EXERCISE OBJECTIVE: Could you copy, exactly as written, every line from the first line of the records through the one containing "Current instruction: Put"?

THE RECORDS Block Start

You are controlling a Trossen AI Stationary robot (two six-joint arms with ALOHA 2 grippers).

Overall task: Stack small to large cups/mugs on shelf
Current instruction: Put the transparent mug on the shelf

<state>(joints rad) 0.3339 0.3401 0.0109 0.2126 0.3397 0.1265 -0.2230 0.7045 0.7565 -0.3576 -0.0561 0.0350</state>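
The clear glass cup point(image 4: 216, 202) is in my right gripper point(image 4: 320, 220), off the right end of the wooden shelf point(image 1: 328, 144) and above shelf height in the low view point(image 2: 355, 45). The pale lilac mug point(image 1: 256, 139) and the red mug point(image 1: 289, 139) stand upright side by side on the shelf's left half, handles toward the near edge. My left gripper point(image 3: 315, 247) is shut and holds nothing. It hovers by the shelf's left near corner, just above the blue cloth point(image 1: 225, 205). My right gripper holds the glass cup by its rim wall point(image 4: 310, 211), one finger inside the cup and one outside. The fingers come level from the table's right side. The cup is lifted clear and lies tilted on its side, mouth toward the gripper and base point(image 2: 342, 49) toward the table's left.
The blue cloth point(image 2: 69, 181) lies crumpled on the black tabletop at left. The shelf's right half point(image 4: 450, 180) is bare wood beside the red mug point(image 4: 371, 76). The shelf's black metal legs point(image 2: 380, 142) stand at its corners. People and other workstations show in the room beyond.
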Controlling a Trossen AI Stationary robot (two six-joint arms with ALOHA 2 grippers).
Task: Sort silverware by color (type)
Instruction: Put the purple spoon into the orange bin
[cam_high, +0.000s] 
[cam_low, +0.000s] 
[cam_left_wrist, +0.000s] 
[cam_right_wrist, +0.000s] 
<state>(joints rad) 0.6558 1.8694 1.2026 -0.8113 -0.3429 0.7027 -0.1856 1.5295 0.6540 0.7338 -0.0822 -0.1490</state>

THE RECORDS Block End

EXERCISE OUTPUT:
You are controlling a Trossen AI Stationary robot (two six-joint arms with ALOHA 2 grippers).

Overall task: Stack small to large cups/mugs on shelf
Current instruction: Put the transparent mug on the shelf

The response has been given in full.